Trigger warning: insecurities and self-hate, there's no resolution in this one.


year 6 – lavender brown; girl's bathroom

Insecurity consumes her in a way that makes it impossible for her to see herself in the beauty that she is. She is overcome with grief and anger and sadness over her hair, and her weight, and her freckled skin that it's no wonder that Ron broke up with her. She knows who it is, and she knows it's because of no one else but her own fault. If she didn't look the way that she did, if she didn't feel the way that she did, if she didn't speak the way that she did, maybe she could have kept him around. All of her thoughts were running marathons in her head: who would love you, who would want you, you're nothing but a pile of bushy, unruly hair, you're not beautiful, they're lying to you.

She is staring at herself in the mirror, watching as her tears roll down her flushed face. She counts her freckles, eyeing them individually, hating them with each one she counts. Her eyes move up, staring at the way her hair frizzes up around the headband she wears to somehow mask the insecurity she feels about how big and curly it is. She wants to cut it all off. She looks down. Is she fat? Probably not to her friends, but in her eyes, all she sees is her stomach sticking out further than it should – she can hardly see her feet. Her robes have been feeling a bit tighter lately, she's gaining weight. Maybe that's why no boy has liked her. Maybe that's why the one boy she did like left her.

She isn't enough. Or maybe she's too much. Too much hair, too much freckles, too much stomach, too much love, too much emotion, too much of everything.

She wants to scream. She looks back at her face in the mirror, the redness all over her face now moving to her eyes. Her vision is clouded by tears and she can hear Moaning Myrtle coaxing her insecurities on with her taunts.

What's wrong lavy-lav? Are you still called that? Where is Ron? How come he hasn't been by lately? Did you do something? What did you do, tell me? As if it was most definitely her fault. However, this isn't about a boy anymore. This is about herself. Her inadequacies. Her shortcomings. Her insecurities. She is always questioning why Pavarti was friends with her. She was annoying and demanding and self-centered. She wondered why her parents were still so proud of her, her marks being subpar and not as great as her classmates are. She wondered how she made it so far into schooling, she wondered why she didn't end up being friends with the bloody chosen one. She is always wondering why it wasn't her.

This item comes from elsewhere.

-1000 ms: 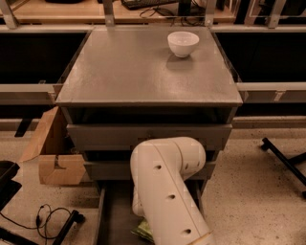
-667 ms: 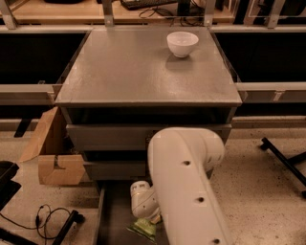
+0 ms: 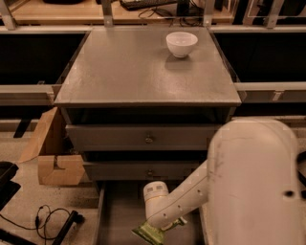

Then she remembers: she's not good enough. There is nothing about her that screams friendship. Eventually, once school's ended, her and Parvati will no longer be friends. They will drift apart and all of the plans that they had with each other will be just memories of when they were young and foolish. Her parents are secretly hiding their disappointment in her, so she doesn't feel ashamed that their daughter is not the brightest, and how they wish they had a daughter who was capable of making good marks so she could work in the higher departments in the Ministry. She was going to end up alone and die alone and that is how her future will look.

She wanted to punch her hand through the mirror of the bathroom. She wanted to watch her reflection shatter in front of her, a sort of metaphor watching herself be destroyed. That's what she wanted for herself. She wanted to disappear and be invisible. No one would miss her, no one would love her. She would get what she deserved.

"Lavender!" an out of breath voice brought her out of her thoughts. She hastily wiped the tears away with her robe, sniffling quickly. She knew who that voice was. Why was she here, how could she have known where to go? The loo was abandoned, Moaning Myrtle made it completely unappealing. Who would want to come to a bathroom that had a judgmental ghost always following your every move?

"You found me Pavarti," she tried to make jokes, she tried to sound cheerful and happy. She tried.

"What... what's going on? Are you okay?" Pavarti knew immediately. How did she know? How could she not have?

She kept quiet. She didn't look at Pavarti, she couldn't try anymore.